Downward social mobility - anyone worries about it?

Anonymous
I’m encouraging my kids to settle in medium sized Midwest city/suburb - Columbus/cincy/indy/mikwaukee/Kansas City/etc. I go to these places often for work. The job opportunities are decent, traffic isn’t crippling, houses are under $500k, and the young people I encounter are generally laid back, happy, and healthy.
Anonymous
Anonymous wrote:
Anonymous wrote:
Anonymous wrote:
Anonymous wrote:
Anonymous wrote:If you give to your DC's the best education in the world and they still can't succeed, an inheritance isn't going to make any difference (unless you have Elon Musk money).


Hmm... but being born into relative wealth and connections has been shown to be a major contributor to retaining class status (class in this context meaning same income bracket and general social circle). If you sense your kid isn't making those connections themselves, then you certainly can step in and try to help them.

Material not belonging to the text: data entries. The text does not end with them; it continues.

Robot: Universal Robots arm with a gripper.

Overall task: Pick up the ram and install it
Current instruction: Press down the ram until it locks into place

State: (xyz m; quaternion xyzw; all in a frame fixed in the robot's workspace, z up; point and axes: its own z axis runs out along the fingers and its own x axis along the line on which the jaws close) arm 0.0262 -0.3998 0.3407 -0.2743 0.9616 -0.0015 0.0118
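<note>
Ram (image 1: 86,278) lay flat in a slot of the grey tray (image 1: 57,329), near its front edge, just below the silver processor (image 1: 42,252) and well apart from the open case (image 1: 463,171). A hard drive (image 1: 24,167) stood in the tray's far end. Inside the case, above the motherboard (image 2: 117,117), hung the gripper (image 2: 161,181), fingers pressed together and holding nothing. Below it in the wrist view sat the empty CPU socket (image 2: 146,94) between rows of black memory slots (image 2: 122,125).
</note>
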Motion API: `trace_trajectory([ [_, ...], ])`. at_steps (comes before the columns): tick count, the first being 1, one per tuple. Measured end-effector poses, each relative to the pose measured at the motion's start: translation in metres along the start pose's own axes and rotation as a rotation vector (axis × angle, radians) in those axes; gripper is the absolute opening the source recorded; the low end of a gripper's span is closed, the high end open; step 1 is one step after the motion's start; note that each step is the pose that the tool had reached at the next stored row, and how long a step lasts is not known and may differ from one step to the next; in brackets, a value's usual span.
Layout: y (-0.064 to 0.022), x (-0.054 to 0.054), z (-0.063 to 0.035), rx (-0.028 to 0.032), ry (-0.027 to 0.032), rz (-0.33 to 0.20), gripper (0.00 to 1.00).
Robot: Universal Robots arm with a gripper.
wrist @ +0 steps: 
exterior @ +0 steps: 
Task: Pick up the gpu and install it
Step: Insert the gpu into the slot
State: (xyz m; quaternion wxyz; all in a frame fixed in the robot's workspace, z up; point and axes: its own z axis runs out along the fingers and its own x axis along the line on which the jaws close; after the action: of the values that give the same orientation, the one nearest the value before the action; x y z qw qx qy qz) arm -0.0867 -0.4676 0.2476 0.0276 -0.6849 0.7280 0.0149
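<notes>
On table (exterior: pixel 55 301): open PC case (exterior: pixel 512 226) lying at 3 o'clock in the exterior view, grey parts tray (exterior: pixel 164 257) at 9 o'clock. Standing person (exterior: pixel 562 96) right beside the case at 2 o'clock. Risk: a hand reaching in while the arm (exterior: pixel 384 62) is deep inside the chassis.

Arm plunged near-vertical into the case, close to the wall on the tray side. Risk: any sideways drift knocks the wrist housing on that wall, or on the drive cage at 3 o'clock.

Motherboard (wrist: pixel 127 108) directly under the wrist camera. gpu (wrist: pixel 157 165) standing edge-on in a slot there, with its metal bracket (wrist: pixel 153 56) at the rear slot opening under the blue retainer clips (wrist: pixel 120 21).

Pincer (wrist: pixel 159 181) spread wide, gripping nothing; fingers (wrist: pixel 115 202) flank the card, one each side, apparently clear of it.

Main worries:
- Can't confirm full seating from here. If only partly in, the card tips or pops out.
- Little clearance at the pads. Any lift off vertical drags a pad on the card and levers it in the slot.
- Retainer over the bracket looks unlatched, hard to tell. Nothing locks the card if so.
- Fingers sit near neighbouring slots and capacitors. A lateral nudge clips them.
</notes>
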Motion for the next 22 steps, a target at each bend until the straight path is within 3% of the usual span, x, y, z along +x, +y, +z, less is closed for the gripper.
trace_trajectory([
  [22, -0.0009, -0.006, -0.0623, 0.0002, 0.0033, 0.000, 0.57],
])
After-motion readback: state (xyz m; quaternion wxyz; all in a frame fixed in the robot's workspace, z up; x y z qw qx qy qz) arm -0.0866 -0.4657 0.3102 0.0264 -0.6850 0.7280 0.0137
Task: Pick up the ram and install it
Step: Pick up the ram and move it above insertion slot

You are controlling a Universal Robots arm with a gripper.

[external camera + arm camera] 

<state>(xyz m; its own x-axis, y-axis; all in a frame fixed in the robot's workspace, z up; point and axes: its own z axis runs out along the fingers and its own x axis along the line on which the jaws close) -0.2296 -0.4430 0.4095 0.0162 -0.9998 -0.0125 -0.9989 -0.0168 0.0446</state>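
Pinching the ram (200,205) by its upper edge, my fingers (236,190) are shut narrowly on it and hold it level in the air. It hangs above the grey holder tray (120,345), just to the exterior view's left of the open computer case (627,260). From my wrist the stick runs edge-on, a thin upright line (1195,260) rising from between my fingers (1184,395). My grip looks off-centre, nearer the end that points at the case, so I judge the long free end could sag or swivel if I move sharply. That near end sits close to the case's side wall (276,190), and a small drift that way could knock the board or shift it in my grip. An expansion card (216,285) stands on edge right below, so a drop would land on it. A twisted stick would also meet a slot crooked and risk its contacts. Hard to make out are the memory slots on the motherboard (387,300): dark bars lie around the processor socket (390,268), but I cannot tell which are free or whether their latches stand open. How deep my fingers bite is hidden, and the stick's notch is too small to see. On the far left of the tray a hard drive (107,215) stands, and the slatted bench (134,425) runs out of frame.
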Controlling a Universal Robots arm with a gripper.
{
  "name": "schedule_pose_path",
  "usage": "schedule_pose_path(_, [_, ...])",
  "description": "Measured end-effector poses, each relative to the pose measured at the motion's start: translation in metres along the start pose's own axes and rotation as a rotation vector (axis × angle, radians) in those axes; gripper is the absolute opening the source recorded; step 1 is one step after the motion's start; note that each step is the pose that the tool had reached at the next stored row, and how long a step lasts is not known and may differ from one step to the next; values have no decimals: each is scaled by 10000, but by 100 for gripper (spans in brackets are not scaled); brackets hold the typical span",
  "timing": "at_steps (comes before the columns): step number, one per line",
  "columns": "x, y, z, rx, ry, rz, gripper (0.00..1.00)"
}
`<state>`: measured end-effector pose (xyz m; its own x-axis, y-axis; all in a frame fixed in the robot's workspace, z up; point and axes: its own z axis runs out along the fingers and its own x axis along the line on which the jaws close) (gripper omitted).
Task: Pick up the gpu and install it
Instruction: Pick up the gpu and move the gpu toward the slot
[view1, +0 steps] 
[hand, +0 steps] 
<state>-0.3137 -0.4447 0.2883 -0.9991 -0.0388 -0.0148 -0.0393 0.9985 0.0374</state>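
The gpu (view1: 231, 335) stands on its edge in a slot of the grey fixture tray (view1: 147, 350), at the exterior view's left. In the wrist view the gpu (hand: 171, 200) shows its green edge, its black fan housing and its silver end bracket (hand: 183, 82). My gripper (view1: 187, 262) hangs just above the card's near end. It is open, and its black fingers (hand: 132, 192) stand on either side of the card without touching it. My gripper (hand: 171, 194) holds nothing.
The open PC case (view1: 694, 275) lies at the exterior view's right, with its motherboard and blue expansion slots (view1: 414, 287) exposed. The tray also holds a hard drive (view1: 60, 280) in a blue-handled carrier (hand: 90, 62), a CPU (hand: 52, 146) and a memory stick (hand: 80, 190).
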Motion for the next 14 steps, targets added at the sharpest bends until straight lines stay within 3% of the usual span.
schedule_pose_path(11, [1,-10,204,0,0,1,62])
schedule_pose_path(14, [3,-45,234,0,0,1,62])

This is what families have been doing for ever.

One of my kids as an asocial form of high-functioning autism. He's smart, but cannot make small talk or network to save his life. I'm not quite sure where he's going to end up, but I certainly hope our money will keep him from poverty.



I don’t think a lot of you understand that young people don’t necessarily want their parents lifestyle, income level, and especially social circle. You should be hoping they make connections that suit them, not someone striving to be in a social circle like mom’s (this sounds horribly depressing).



They may not want the same things, true. But they struggle mightily with reduced lifestyle/spending power when it hits.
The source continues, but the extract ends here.